As the success of the network grows, greater demands are placed upon it so the capacity of practices to continue to engage in research may be tested. Unlike England, Scotland does not have a primary care research site initiative incentive scheme, which provides infrastructure funding to primary care practices that agree to support NIHR Clinical Research Network Portfolio studies on a regular basis. Various schemes exist but annual payments range from £1–44K (€1.2–51.3K) (Citation49). As a result, our participation in the RCGP's Research Ready scheme covering the minimum requirements of the Research Governance Framework for undertaking primary care research is limited (Citation50).

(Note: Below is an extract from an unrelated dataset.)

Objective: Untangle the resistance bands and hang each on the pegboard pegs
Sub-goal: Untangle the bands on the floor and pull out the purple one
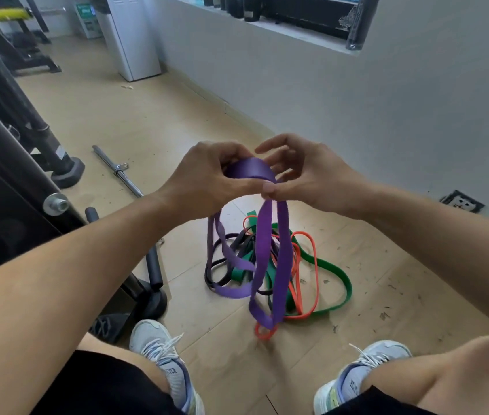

The other major limitation is the low capacity of primary care academics that are able to generate study questions which attract external peer-reviewed support. Although the Scottish Clinical Research Excellence Development Scheme enables a small number of aspiring academic general practitioners to undertake academic careers, their numbers are limited to one or two post-doctoral academics each year (Citation51). There is a risk that we may develop excellent research infrastructure in the community and risk seeing it used mainly by hospital colleagues and other scientists who are interested in our patients and whose research is not necessarily relevant to the delivery of primary care.

In the long-term, a PCRN's success depends upon its interaction with clinicians working in primary care and their patients: answering the questions they ask, involving them in study design and conduct; translating research insights into better patient care.

Declaration of interest: The authors report no conflicts of interest. The authors alone are responsible for the content and writing of the paper.